Turbine Potsdam will deutscher Meister werden

Da mag Hertha noch so schlecht dastehen. Eine andere Mannschaft aus der Region tröstet Berliner und Brandenburger Fußballfreunde: die Bundesliga-Damenmannschaft von Turbine Potsdam. Sie strebt erneut der Deutschen Meisterschaft entgegen.

Foto: dpa / dpa/DPA

Der deutsche Frauen-Fußball-Meister Turbine Potsdam strebt unaufhaltsam der Titelverteidigung entgegen. Der Bundesliga-Spitzenreiter gewann am Mittwoch 2:0 (2:0) gegen den letztjährigen Vizemeister Bayern München und hat vier Spieltage vor Schluss acht Punkte Vorsprung auf Verfolger FCR Duisburg.
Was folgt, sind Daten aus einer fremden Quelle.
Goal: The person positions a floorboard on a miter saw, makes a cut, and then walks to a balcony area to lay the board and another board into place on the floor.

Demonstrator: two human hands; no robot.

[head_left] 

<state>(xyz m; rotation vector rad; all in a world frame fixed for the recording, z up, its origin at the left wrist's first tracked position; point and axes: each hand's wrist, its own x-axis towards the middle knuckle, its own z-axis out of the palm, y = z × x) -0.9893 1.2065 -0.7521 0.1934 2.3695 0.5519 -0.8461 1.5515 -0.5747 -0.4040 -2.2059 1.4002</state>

„Das war für uns ein entscheidender Schritt Richtung Meisterschaft“, sagte Trainer Bernd Schröder. „73:12 in Tore in 18 Spielen sind absoluter Wahnsinn. Damit hat meine Mannschaft den besten Sturm und die beste Abwehr, darauf kann man stolz sein.“ Schröder hofft, dass seine Schützlinge am Sonntag im Halbfinal-Rückspiel der Champions League gegen Duisburg an die Leistung anknüpfen können. Das Turbine-Team will in Potsdam das 0:1 vom vorigen Sonntag noch korrigieren. Auch im DFB-Pokal-Halbfinale hatte es davor ein 0:1 beim Erzrivalen gegeben.

In der Liga bleiben die Brandenburgerinnen dagegen ungeschlagen. Nadine Keßler (9.) und Fatmire Bajramaj (30.) waren schon vor der Pause erfolgreich, Nationalspielerin Bajramaj hatte zudem Pech mit einem Schuss ans Lattenkreuz. „Wir haben gezeigt, dass wir es noch können“, sagte Kapitän Jennifer Zietz.

Für die Partie waren die Potsdamerinnen nach Ludwigsfelde ausgewichen, um den Rasen im heimischen Karl-Liebknecht-Stadion für das Champions-League-Spiel zu schonen. Keßlers Einsatz ist dann allerdings fraglich, die Torschützin kam wegen einer Verletzung am Sprunggelenk zur zweiten Halbzeit nicht wieder.